Re: [PATCH] of: base: Skip CPU nodes with non-"okay"/"disabled" status

From: Matthias Schiffer
Date: Tue Nov 16 2021 - 03:32:21 EST


On Mon, 2021-11-15 at 12:23 -0500, Frank Rowand wrote:
> Hi Matthias,
>
> On 11/15/21 3:13 AM, Matthias Schiffer wrote:
> > On Sun, 2021-11-14 at 14:41 -0500, Frank Rowand wrote:
> > > On 11/8/21 3:48 AM, Matthias Schiffer wrote:
> > > > Allow fully disabling CPU nodes using status = "fail". Having no status
> > > > property at all is still interpreted as "okay" as usual.
> > > >
> > > > This allows a bootloader to change the number of available CPUs (for
> > > > example when a common DTS is used for SoC variants with different numbers
> > > > of cores) without deleting the nodes altogether, which could require
> > > > additional fixups to avoid dangling phandle references.
> > > >
> > > > References:
> > > > - https://www.lkml.org/lkml/2020/8/26/1237
> > > > - https://www.spinics.net/lists/devicetree-spec/msg01007.html
> > > > - https://github.com/devicetree-org/dt-schema/pull/61
> > > >
> > > > Signed-off-by: Matthias Schiffer <matthias.schiffer@xxxxxxxxxxxxxxx>
> > > > ---
> > > > drivers/of/base.c | 29 +++++++++++++++++++++++++++++
> > > > 1 file changed, 29 insertions(+)
> > > >
> > > > diff --git a/drivers/of/base.c b/drivers/of/base.c
> > > > index 61de453b885c..4e9973627c8d 100644
> > > > --- a/drivers/of/base.c
> > > > +++ b/drivers/of/base.c
> > > > @@ -650,6 +650,32 @@ bool of_device_is_available(const struct device_node *device)
> > > > }
> > > > EXPORT_SYMBOL(of_device_is_available);
> > > >
> > > > +/**
> > > > + * __of_device_is_disabled - check if a device has status "disabled"
> > > > + *
> > > > + * @device: Node to check status for, with locks already held
> > > > + *
> > > > + * Return: True if the status property is set to "disabled",
> > > > + * false otherwise
> > > > + *
> > > > + * Most callers should use __of_device_is_available() instead, this function
> > > > + * only exists due to the special interpretation of the "disabled" status for
> > > > + * CPU nodes.
> > > > + */
> > > > +static bool __of_device_is_disabled(const struct device_node *device)
> > > > +{
> > > > + const char *status;
> > > > +
> > > > + if (!device)
> > > > + return false;
> > > > +
> > > > + status = __of_get_property(device, "status", NULL);
> > > > + if (status == NULL)
> > > > + return false;
> > > > +
> > > > + return !strcmp(status, "disabled");
> > > > +}
> > > > +
> > > > /**
> > > > * of_device_is_big_endian - check if a device has BE registers
> > > > *
> > > > @@ -817,6 +843,9 @@ struct device_node *of_get_next_cpu_node(struct device_node *prev)
> > > > of_node_put(node);
> > > > }
> > > > for (; next; next = next->sibling) {
> > > > + if (!__of_device_is_available(next) &&
> > > > + !__of_device_is_disabled(next))
> > >
> > > Shouldn't that just be a check to continue if the device is disabled?
> > >
> > > If adding a check for available, then all of the callers of for_each_of_cpu_node()
> > > need to be checked.
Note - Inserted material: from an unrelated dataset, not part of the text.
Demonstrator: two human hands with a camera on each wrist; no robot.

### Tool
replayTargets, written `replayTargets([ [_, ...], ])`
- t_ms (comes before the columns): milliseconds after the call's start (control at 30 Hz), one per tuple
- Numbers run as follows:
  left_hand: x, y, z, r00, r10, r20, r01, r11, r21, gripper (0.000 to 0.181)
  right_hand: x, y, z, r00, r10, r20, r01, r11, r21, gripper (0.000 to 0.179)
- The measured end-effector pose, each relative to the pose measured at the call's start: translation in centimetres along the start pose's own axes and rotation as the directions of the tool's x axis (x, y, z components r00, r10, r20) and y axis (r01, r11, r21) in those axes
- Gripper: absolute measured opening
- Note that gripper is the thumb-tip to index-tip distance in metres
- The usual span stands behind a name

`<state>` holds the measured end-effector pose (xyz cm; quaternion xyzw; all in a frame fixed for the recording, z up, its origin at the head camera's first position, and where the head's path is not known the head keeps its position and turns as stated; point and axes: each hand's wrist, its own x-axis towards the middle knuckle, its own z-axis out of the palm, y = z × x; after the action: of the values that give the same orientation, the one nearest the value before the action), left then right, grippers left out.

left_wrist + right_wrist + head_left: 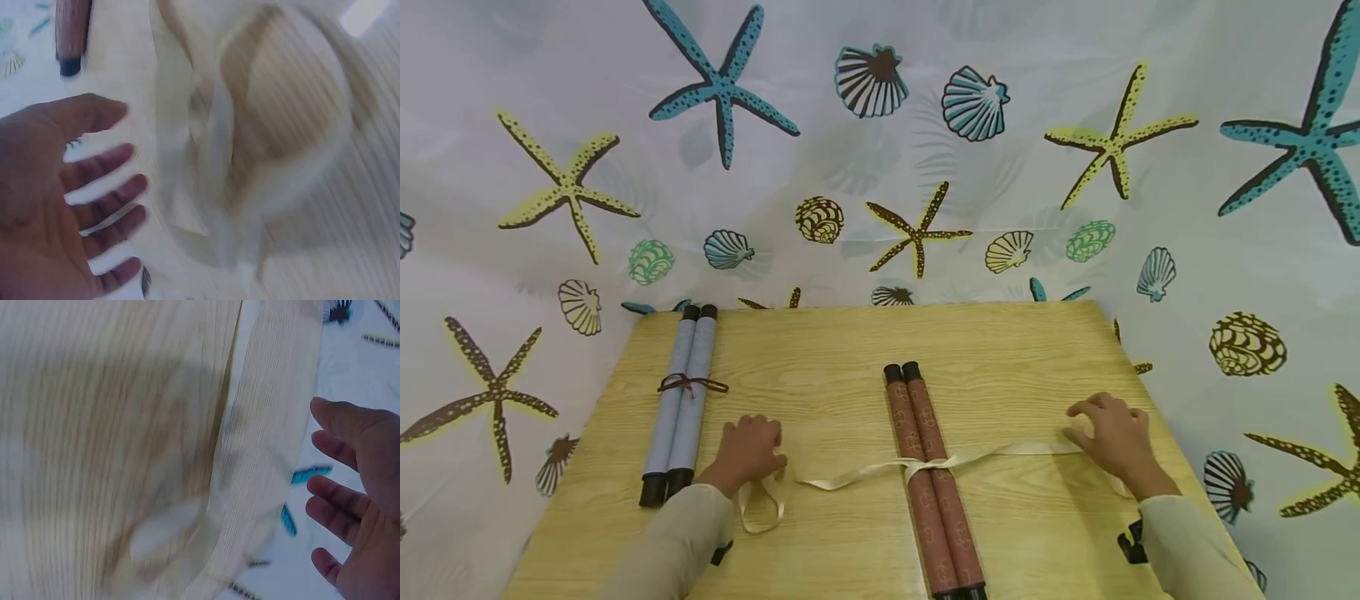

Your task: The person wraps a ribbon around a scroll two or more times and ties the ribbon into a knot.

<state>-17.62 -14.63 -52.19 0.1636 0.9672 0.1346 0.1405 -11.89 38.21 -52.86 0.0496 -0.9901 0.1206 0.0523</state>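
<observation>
Two reddish-brown patterned scroll rolls (925,467) with black ends lie side by side on the table. A cream ribbon (865,472) crosses around their middle, its ends trailing left and right. My left hand (748,450) hovers by the left end, fingers spread; the left wrist view shows nothing between them and the looped ribbon (219,125) apart from the hand (56,187). Over the right end is my right hand (1108,437), its fingers loosely bent. In the right wrist view that hand (362,487) holds nothing, and the ribbon (231,412) lies on the table.
Two pale blue-grey scroll rolls (688,392), tied with a dark brown cord (688,383), lie at the left of the wooden table (805,350). A white cloth (880,167) printed with starfish and shells hangs behind and around the sides.
</observation>
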Motion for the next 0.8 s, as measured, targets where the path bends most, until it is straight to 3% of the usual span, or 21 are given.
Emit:
replayTargets([
  [100, 1.5, 3.4, 1.7, 0.989, 0.143, -0.047, -0.144, 0.989, -0.020, 0.023, 0.4, -4.7, 1.7, 0.988, -0.152, 0.033, 0.149, 0.985, 0.089, 0.030],
  [233, 3.1, 7.0, 4.0, 0.952, 0.305, 0.017, -0.299, 0.941, -0.161, 0.032, 1.0, -9.6, 3.7, 0.945, -0.303, 0.126, 0.267, 0.933, 0.241, 0.036],
  [300, 3.5, 7.8, 4.8, 0.940, 0.338, 0.042, -0.321, 0.919, -0.227, 0.026, 1.3, -10.6, 4.4, 0.934, -0.324, 0.150, 0.275, 0.921, 0.277, 0.031],
  [467, 3.8, 7.1, 5.7, 0.951, 0.307, 0.033, -0.275, 0.891, -0.362, 0.021, 1.8, -9.7, 5.1, 0.943, -0.307, 0.130, 0.258, 0.919, 0.297, 0.011],
  [567, 3.8, 6.2, 5.9, 0.958, 0.283, 0.036, -0.243, 0.876, -0.416, 0.021, 1.6, -8.1, 5.3, 0.955, -0.276, 0.106, 0.231, 0.920, 0.317, 0.010],
  [633, 3.7, 5.6, 6.0, 0.954, 0.295, 0.046, -0.245, 0.860, -0.448, 0.022, 1.3, -7.3, 5.6, 0.962, -0.249, 0.111, 0.199, 0.919, 0.341, 0.011],
  [733, 3.3, 4.7, 6.1, 0.945, 0.317, 0.077, -0.229, 0.812, -0.537, 0.028, 0.9, -6.4, 6.0, 0.964, -0.230, 0.137, 0.165, 0.913, 0.374, 0.014],
  [800, 3.1, 4.0, 5.9, 0.942, 0.322, 0.094, -0.195, 0.754, -0.627, 0.032, 0.9, -6.2, 6.1, 0.964, -0.217, 0.151, 0.145, 0.912, 0.385, 0.015],
])
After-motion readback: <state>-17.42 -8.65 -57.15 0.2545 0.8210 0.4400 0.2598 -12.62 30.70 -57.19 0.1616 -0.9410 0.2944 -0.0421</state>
There is at least one that is suspicious - arch/arm/mach-imx/platsmp.c
> > > has a comment:
> > >
> > > * Initialise the CPU possible map early - this describes the CPUs
> > > * which may be present or become present in the system.
>
> Thanks for the links to previous discussion you provided below. I had
> forgotten the previous discussion.
>
> In [2] Rob ended up saying that there were two options he was fine with.
> Either (or both), in of_get_next_cpu_node(),
>
> (1) use status of "fail" as the check or
>
> (2) use status of "disabled" as the check, conditional on !IS_ENABLED(CONFIG_PPC)
> "this would need some spec update"
> "Need to double check MIPS and Sparc though."
>
> Neither of these two options are what this patch does. It seems to me that
> option 1 is probably the easiest and least intrusive method.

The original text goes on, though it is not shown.